Graph Neural Networks (GNNs) achieve high performance in various real-world applications, such as drug discovery, traffic states prediction, and recommendation systems. The fact that building powerful GNNs requires a large amount of training data, powerful computing resources, and human expertise turns the models into lucrative targets for model stealing attacks. Prior work has revealed that the threat vector of stealing attacks against GNNs is large and diverse, as an attacker can leverage various heterogeneous signals ranging from node labels to high-dimensional node embeddings to create a local copy of the target GNN at a fraction of the original training costs. This diversity in the threat vector renders the design of effective and general defenses challenging and existing defenses usually focus on one particular stealing setup. Additionally, they solely provide means to identify stolen model copies rather than preventing the attack. To close this gap, we propose the first and general Active Defense Against GNN Extraction (ADAGE).

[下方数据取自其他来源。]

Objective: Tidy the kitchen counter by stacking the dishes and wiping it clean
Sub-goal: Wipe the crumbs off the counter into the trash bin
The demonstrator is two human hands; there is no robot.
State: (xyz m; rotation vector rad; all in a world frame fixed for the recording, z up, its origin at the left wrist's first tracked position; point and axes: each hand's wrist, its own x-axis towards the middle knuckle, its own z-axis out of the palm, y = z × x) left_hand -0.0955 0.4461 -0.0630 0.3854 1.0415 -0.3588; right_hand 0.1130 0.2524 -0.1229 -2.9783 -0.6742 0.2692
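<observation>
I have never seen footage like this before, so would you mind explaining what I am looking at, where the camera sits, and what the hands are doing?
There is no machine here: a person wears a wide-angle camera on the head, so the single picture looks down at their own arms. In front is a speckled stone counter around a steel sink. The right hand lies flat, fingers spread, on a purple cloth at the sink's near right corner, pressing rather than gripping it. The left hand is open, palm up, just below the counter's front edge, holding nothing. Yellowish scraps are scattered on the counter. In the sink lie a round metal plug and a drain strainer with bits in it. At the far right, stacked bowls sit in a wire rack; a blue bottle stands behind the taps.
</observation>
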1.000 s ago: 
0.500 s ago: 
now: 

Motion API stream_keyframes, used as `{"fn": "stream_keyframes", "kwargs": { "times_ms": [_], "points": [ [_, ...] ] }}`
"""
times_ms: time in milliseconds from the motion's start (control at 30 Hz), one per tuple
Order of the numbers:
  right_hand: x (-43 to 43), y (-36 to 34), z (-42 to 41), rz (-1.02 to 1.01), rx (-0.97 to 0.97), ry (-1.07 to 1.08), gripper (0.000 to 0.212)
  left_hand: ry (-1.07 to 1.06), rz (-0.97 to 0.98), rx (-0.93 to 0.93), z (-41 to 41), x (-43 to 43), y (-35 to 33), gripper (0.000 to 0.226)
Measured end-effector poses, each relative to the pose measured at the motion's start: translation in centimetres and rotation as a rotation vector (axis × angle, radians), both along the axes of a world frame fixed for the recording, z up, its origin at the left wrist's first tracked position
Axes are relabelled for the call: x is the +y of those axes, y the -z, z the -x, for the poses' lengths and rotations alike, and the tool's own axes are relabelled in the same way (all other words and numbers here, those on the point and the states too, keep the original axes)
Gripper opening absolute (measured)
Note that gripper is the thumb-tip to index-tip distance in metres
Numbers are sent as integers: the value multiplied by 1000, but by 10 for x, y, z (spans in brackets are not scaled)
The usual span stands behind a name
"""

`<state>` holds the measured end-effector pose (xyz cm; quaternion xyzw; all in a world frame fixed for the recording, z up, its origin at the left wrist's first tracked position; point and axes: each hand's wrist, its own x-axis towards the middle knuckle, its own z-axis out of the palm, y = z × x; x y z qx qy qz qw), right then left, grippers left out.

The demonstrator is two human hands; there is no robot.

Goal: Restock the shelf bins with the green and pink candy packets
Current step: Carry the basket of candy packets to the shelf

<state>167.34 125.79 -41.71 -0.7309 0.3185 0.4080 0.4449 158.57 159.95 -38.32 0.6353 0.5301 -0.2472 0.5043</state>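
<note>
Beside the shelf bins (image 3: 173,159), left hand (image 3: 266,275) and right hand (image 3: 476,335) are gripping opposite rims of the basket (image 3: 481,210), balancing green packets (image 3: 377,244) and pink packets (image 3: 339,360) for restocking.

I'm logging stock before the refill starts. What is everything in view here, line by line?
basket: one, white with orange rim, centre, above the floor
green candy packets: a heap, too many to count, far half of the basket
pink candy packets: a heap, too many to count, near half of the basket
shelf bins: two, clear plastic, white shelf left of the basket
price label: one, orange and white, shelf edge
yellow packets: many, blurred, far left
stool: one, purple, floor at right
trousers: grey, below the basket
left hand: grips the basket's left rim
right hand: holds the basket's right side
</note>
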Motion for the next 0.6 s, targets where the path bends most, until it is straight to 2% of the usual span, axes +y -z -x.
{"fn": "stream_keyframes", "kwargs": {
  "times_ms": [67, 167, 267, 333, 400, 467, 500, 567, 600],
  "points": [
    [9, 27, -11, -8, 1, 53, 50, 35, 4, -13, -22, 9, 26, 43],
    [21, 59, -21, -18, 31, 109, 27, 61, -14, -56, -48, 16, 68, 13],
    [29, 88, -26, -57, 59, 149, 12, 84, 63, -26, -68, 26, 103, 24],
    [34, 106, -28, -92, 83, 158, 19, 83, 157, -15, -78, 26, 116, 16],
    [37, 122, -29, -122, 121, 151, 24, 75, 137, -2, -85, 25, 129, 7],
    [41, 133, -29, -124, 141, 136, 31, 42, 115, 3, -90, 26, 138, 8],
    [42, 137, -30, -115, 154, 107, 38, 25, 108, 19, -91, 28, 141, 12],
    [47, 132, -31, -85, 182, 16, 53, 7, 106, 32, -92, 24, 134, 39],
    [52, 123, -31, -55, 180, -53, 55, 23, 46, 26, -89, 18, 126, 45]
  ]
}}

By analyzing the queries to the GNN, tracking their diversity in terms of proximity to different communities identified in the underlying graph, and increasing the defense strength with the growing fraction of communities that have been queried, ADAGE can prevent stealing in all common attack setups. Our extensive experimental evaluation using six benchmark datasets, four GNN models, and three types of adaptive attackers shows that ADAGE penalizes attackers to the degree of rendering stealing impossible, whilst not harming predictive performance for legitimate users. ADAGE, thereby, contributes towards securely sharing valuable GNNs in the future.